What the task requires: Transcribe only part of the material below: the lines from the one containing "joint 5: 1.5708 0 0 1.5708" through the one containing "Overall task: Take", inclusive, exactly as written.

Stored data:

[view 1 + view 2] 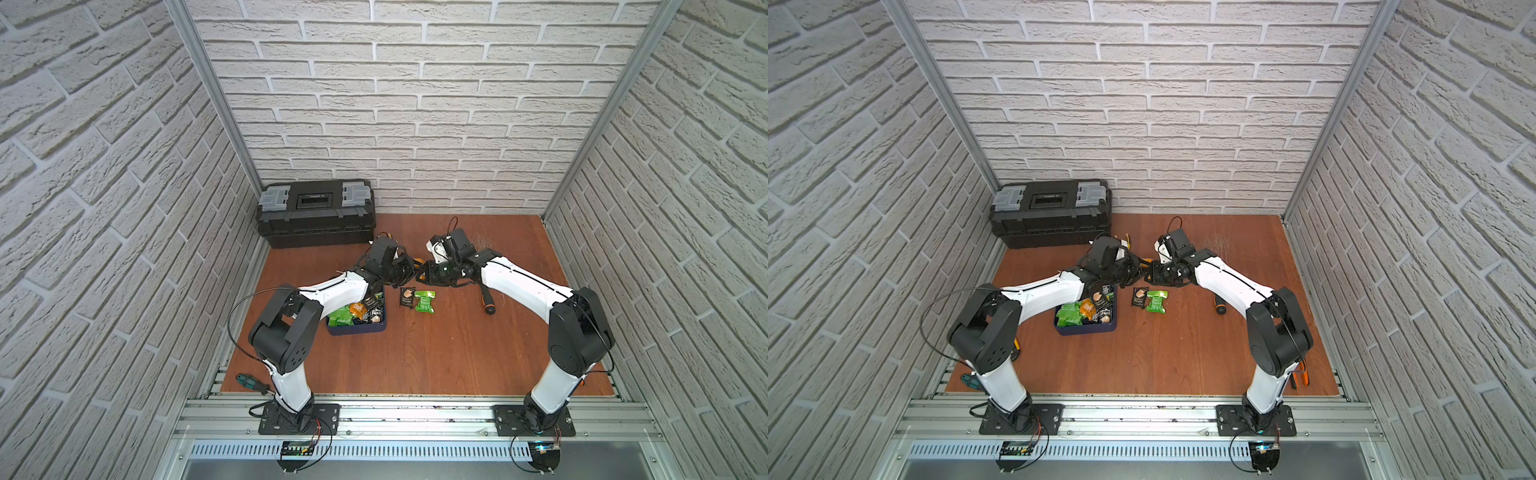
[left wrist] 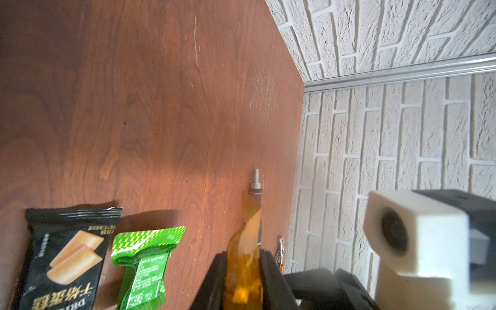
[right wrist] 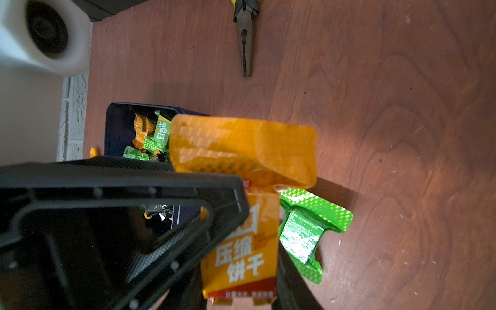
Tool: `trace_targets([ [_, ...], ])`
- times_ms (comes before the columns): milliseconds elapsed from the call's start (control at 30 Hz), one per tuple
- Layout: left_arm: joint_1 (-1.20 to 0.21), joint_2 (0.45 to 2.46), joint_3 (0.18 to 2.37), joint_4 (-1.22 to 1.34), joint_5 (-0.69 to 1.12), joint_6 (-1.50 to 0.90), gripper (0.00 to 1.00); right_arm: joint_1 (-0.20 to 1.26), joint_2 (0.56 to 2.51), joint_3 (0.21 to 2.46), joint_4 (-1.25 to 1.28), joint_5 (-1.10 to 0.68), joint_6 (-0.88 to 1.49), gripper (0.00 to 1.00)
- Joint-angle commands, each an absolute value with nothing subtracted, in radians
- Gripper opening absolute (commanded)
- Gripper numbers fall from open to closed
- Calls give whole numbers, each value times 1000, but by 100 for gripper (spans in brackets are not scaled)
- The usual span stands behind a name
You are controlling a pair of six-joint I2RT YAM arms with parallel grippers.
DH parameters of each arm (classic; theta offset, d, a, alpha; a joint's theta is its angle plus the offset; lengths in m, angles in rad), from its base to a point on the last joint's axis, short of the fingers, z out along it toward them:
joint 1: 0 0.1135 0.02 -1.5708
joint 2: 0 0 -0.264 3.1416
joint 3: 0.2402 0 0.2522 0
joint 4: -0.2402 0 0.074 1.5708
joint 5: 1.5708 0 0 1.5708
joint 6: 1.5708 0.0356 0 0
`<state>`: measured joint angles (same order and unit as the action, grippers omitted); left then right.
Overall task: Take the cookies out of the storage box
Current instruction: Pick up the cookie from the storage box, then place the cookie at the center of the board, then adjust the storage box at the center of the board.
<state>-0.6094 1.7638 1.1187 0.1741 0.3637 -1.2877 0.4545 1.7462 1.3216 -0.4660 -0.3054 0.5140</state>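
Orange cookie packet point(image 3: 241, 150) in the air, between the two grippers and near the storage box point(image 1: 357, 331). Pinched on both sides by the fingers point(image 2: 268, 273) of the left gripper point(image 2: 241, 257). Also set between the fingers of the right gripper point(image 3: 261, 222); clamped or not, cannot tell. More cookies point(image 1: 345, 318) heaped in the box. Black packet point(image 1: 407, 297) and green packet point(image 1: 424, 300) side by side on the wooden tabletop point(image 1: 415, 357). Farther out: orange-handled screwdriver point(image 1: 487, 301), long-nose pliers point(image 3: 245, 35), black toolbox point(image 1: 316, 212) against the back wall.

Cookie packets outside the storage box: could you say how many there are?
3: black one and green one on the table, orange one between left gripper and right gripper; more may be hidden.
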Motion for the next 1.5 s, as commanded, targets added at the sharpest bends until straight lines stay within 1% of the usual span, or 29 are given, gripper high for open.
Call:
trace_targets([
  [0, -619, 1712, 1107, 159, 368, -1259, 69, 446, 1675, 1272, -424, -231, 500, 31],
  [33, -614, 1706, 1114, 123, 353, -1239, 79, 445, 1659, 1252, -438, -213, 504, 30],
  [67, -606, 1695, 1119, 91, 337, -1219, 84, 444, 1648, 1234, -454, -197, 507, 30],
  [100, -597, 1682, 1123, 55, 314, -1199, 88, 440, 1633, 1212, -476, -176, 509, 30],
  [167, -578, 1641, 1117, -10, 266, -1162, 90, 437, 1603, 1169, -518, -131, 509, 30],
  [233, -557, 1588, 1113, -119, 183, -1125, 89, 437, 1580, 1123, -563, -78, 509, 30],
  [333, -524, 1525, 1130, -331, 57, -1061, 84, 436, 1579, 1068, -593, -45, 523, 30],
  [433, -483, 1481, 1135, -484, -15, -1006, 78, 437, 1595, 1054, -597, -28, 535, 32],
  [533, -442, 1448, 1132, -614, -87, -948, 73, 437, 1625, 1076, -615, -18, 529, 34],
  [633, -389, 1385, 1086, -681, -151, -924, 68, 436, 1665, 1089, -620, -15, 511, 35],
  [733, -295, 1302, 1005, -681, -131, -911, 68, 433, 1700, 1095, -621, -20, 500, 35],
  [800, -219, 1256, 966, -687, -115, -888, 73, 431, 1708, 1097, -623, -32, 497, 36],
  [833, -176, 1235, 942, -681, -102, -872, 78, 429, 1708, 1098, -624, -35, 494, 38],
  [933, -61, 1204, 888, -655, -18, -809, 83, 429, 1702, 1104, -634, -39, 484, 47],
  [1000, -18, 1213, 871, -648, 36, -765, 84, 430, 1690, 1120, -655, -30, 475, 55],
  [1067, -4, 1231, 857, -636, 93, -725, 84, 429, 1667, 1141, -684, -22, 468, 62],
  [1167, -1, 1241, 819, -589, 164, -711, 82, 445, 1626, 1186, -729, -7, 460, 67],
  [1267, 10, 1228, 755, -523, 199, -751, 77, 514, 1617, 1263, -759, -7, 456, 68],
  [1367, 27, 1215, 685, -437, 246, -820, 72, 607, 1663, 1361, -772, -15, 467, 69],
  [1467, 28, 1215, 648, -402, 262, -863, 72, 695, 1735, 1479, -778, -21, 477, 69],
])
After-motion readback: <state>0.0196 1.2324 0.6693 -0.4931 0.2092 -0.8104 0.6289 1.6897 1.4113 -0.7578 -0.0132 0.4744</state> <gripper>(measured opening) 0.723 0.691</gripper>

Solution to the exercise:
joint 5: 1.5708 0 0 1.5708
joint 6: 1.5708 0.0356 0 0
`<state>`: measured joint angles (same order and unit as the action, grippers omitted); left then right.
Overall task: Take the cookies out of the storage box

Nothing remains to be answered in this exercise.